Can you more specifically identify the fungi you took pics of? I recognized tree lichen on the top photo because I have that all over my trees and I was concerned about maybe they were doing something to the trees. They're even growing on the composite "wood" on my deck. After research I found out they were harmless.

Comment by NaYan Fri Oct 2 09:04:51 2015

NaYan --- I always figure there's no reason to go out in the woods if you aren't going to savor the experience. When I used to go on "hikes" with my birding mentor, we figured on one mile an an hour.

To answer your question --- fungi and lichen are hard to identify because there are no local field guides that include all species. So, often getting them to the genus level is as well as you can do. In this case, the top photo is easy though because it's a very unique species --- the Birch Polypore that only grows on more northern birches.

In the second level, the big photo on the left might be a Gem-studded Puffball (in which case I should have collected it since my book says they're choice edibles and pretty safe to eat as long as the interior is all white). The smaller photos on the right, from top to bottom, are a more mature puffball (don't know which kind), a rock tripe lichen (edible but apparently more of a survival food), and perhaps Loberia pulomina (aka lungwort, a lichen that's very sensitive to air pollution and is an indicator for old-growth forests. It also contains nitrogen-fixing bacteria, so feeds the forest that important nutrient --- quite a fascinating species!).

The next photo, a full-size one, contains more Gem-studded Puffballs on the right. The mushroom on the left might be Honey Mushroom...or perhaps one of the poisonous lookalikes. I wouldn't put that one on our table.

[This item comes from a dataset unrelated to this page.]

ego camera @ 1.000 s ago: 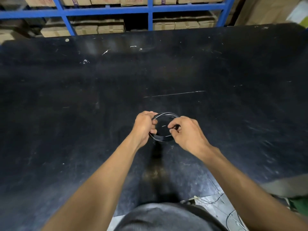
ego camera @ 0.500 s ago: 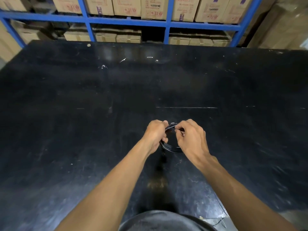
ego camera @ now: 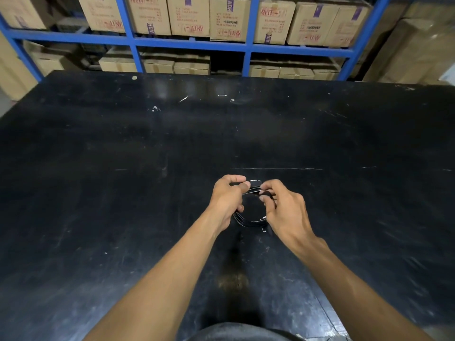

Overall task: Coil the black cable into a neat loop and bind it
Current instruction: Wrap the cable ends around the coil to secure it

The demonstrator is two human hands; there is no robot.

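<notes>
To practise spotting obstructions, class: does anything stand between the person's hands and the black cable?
Nothing visible does. The left hand and the right hand both grip the coiled black cable directly, pinching it at its far side.

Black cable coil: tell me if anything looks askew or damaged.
No damage shows. The black cable is coiled, pinched at its top by the left hand and right hand; its strands fan slightly apart at the lower left.
</notes>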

Finally, the last photo doesn't give me enough information to identify it. I just liked the shape of the cap.

Thanks for asking for IDs! I was too tired to look them up when I wrote this post hours after arriving home from my big adventure, and I learned a lot now as I took the time to pore over my mushroom book. I'm amazed that my google search for "green leafy liverwort" turned up the lungwort species on the first row!

Comment by anna Fri Oct 2 10:11:53 2015
Benge! And Aack! Are you gonna tell us the rest of the story? LOL
Comment by Emily Fri Oct 2 10:23:03 2015
Emily --- I felt a little bad to leave you hanging. But I figured even my most worry-wort family members would realize that if I wrote this post, I wasn't dead in the woods. :-) The final installment will arrive on the blog tomorrow! (And, yes, I know I owe you an email.)
Comment by anna Fri Oct 2 11:01:34 2015
Thanks for identifying the fungi - that gem-studded puffball is one of the prettiest things i've ever seen!
Comment by Rhonda from Baddeck Fri Oct 2 22:57:50 2015
Rhonda --- They're actually quite common. I almost tried to eat some today, but the ones I picked at the edge of the woods here at home were a little too old. Probably the next edible mushroom species we'll try!